→ TASK GOAL:
For this listing, reproduce the line with "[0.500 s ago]", the line with "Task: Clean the", and the lines between, exactly as they stand. Leave out pictures and all other lines.

>>>

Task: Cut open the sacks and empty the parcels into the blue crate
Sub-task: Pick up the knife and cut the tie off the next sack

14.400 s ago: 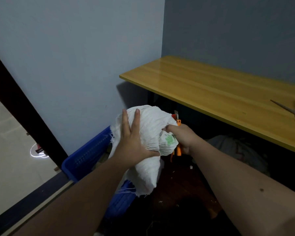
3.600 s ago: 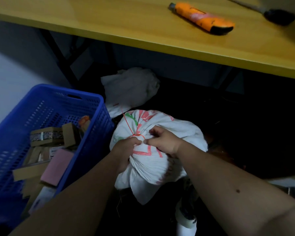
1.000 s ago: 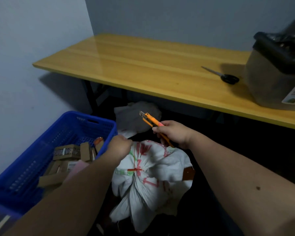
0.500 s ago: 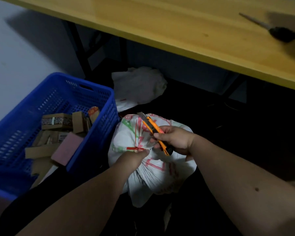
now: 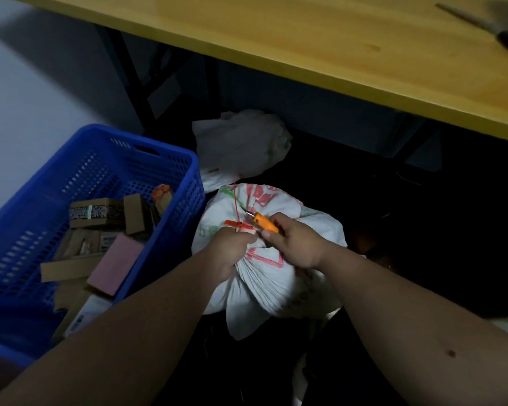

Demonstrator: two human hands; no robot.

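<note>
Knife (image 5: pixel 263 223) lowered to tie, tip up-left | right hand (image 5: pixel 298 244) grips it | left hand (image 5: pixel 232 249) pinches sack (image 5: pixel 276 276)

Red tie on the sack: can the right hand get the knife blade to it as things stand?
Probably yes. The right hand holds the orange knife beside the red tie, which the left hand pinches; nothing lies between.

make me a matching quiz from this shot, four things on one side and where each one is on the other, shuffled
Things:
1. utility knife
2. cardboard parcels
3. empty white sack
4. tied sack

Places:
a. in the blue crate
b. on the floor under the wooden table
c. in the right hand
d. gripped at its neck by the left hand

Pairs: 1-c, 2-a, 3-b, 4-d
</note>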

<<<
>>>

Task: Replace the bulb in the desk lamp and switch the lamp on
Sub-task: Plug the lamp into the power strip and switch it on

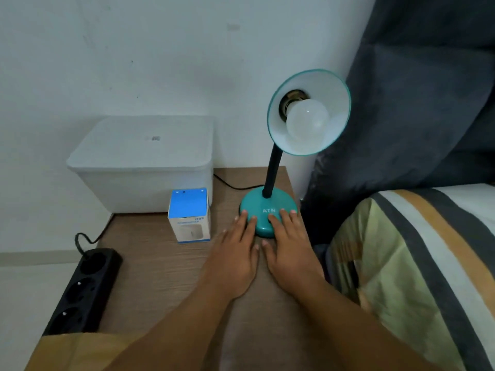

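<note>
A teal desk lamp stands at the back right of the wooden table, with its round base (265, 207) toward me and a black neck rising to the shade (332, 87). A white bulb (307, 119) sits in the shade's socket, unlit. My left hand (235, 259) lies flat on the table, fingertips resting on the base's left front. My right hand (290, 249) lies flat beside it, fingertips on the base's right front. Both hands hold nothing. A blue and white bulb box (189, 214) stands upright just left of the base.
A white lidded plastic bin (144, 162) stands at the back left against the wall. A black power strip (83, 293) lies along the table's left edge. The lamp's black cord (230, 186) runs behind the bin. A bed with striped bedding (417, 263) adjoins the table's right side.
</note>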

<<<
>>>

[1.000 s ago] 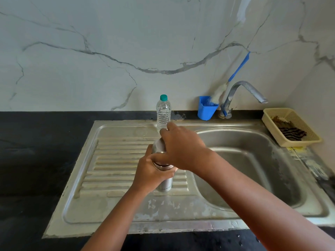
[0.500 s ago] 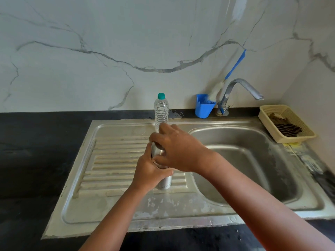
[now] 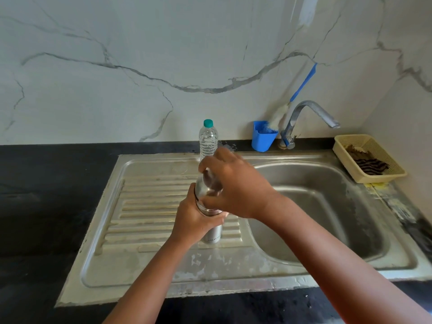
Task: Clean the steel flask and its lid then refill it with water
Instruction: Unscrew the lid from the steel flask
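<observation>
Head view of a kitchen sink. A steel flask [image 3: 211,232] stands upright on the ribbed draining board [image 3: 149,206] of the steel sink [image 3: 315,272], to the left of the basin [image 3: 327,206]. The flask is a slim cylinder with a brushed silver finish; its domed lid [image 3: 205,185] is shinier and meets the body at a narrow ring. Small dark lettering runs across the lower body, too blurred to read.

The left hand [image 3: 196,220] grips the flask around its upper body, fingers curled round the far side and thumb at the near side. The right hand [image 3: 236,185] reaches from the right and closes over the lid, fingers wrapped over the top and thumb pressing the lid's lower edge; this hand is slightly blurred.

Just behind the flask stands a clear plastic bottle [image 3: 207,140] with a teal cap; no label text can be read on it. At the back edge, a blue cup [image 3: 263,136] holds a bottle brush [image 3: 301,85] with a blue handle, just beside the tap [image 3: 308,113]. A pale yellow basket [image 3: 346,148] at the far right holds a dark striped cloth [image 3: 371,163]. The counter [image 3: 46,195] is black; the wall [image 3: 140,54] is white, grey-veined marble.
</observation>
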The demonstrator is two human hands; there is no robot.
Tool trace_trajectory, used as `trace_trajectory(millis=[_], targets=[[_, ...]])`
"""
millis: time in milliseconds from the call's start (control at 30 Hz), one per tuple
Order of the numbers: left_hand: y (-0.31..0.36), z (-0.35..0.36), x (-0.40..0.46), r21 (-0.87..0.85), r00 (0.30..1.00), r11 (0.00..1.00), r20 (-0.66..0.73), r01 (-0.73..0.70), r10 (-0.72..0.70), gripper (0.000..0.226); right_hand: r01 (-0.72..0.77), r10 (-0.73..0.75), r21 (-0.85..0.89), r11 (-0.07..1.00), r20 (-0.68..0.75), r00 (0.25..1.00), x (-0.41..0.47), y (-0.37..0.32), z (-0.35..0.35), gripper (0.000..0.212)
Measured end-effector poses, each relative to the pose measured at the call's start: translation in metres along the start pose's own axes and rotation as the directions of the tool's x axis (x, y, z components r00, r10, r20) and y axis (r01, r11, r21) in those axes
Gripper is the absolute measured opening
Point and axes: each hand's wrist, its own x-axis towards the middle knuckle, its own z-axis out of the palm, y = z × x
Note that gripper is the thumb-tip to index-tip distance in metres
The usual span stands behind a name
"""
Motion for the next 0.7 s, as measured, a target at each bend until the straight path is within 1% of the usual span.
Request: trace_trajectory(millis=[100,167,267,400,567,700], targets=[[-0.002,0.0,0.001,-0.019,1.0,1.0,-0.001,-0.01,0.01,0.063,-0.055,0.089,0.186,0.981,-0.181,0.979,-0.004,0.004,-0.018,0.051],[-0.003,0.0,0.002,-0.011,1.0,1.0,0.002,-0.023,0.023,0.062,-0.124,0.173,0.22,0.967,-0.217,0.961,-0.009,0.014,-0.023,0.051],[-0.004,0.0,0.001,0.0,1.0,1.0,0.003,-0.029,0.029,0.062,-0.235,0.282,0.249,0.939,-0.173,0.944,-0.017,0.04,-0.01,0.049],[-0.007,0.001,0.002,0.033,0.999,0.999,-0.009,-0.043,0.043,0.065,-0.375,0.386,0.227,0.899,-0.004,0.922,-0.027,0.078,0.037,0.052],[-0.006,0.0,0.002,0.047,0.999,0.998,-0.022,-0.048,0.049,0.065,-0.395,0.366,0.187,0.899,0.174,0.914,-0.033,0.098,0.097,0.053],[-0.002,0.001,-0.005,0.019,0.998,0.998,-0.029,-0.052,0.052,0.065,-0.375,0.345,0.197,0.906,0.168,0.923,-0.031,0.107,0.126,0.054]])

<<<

→ RESPONSE BOX:
[0.500 s ago] 
[now] 
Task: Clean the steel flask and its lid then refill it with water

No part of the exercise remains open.